As shown in Figure 8, the length of the curve represents the speed alteration: the long curve is the acceleration, the short curve is the deceleration, the orange straight line is the superposition of the CA effect, and the blue dotted line is the offset of the CA effect. If they cancel each other out, the avoidance maneuver becomes ineffective and can even lead to a collision.
The ship speed ratio refers to the ratio of the speeds of the two ships during the encounter, and it is a key factor for the ships to make decisions and analyze the avoidance effect. This has a direct effect on the avoidance effect. When the ship with a slow speed performs a CA action, the timing of the action should be earlier, and the range of action should be larger to obtain a better avoidance effect. According to Rules 8 and 13–17 of the COLREGs, collision situations can be divided into three types: head-on, crossing, and overtaking situations. CA situations related to the centered own ship are divided into six types, as shown in Figure 9 as A, B, C, D, E, and F [128].
The ships in Area A originate from the front right. Regardless of the speed ratio between the own ship and target ships, the own ship is a give-way ship and performs the CA action of turning to starboard and slackening speed.
The ships in Area B cross from the right of the own ship, and the own ship is a give-way ship. When the own ship’s speed is higher than that of the target ships, she should turn to port combined with slackening speed to avoid a collision. When the own ship’s speed is lower than that of the target ships, she should turn to starboard combined with increasing speed to avoid a collision.
The ships in Areas C and D come up to the own ship from the right rear and the left rear, respectively. The own ship is overtaken, and she typically keeps her course and speed. Once it is necessary to avoid collisions caused by overtaken ships, she can take action to avoid collision by her maneuver alone. Such action includes altering course to port and slowing down to deal with the approaching ships in Area C, and it also includes altering course to starboard combined with deceleration to deal with the approaching ships in Area D.
The ships in Area E come from the left and front, and typically, the own ship should also keep her course and speed.

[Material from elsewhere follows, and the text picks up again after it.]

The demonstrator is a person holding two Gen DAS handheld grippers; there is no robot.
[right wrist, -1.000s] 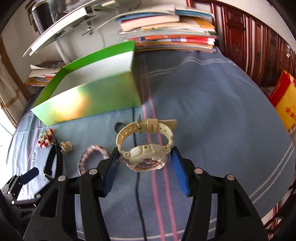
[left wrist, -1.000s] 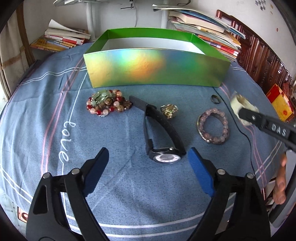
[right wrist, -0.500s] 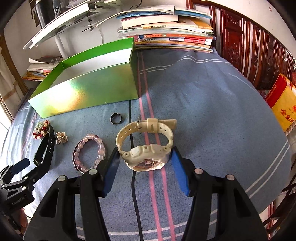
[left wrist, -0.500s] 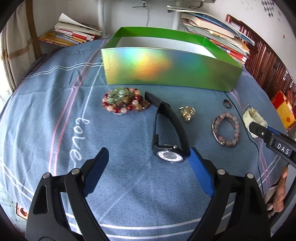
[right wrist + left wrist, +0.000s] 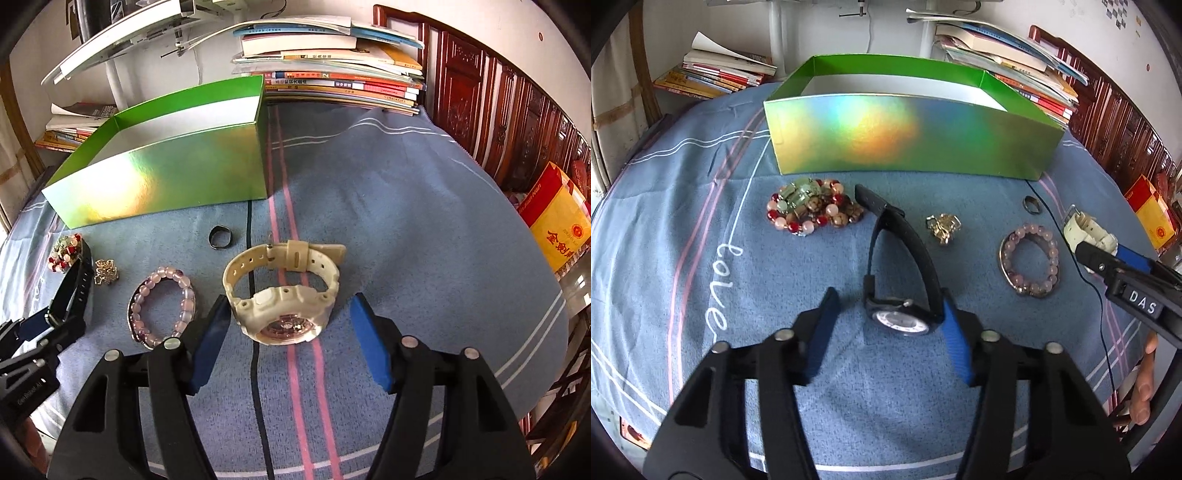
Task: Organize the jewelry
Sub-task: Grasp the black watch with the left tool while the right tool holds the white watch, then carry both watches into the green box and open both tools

If the own ship should take action to avoid a close-quarters situation, she may take a right turn combined with accelerated collision-avoidance action.
For ships in Area F, the two power-driven ships are involved in a head-on situation, and each should alter her course to starboard to avoid a collision.
The dashed arc in Figure 9 indicates the initial speed of the own ship. The inner and outer arcs of the dashed line represent the deceleration and acceleration of the own ship, respectively.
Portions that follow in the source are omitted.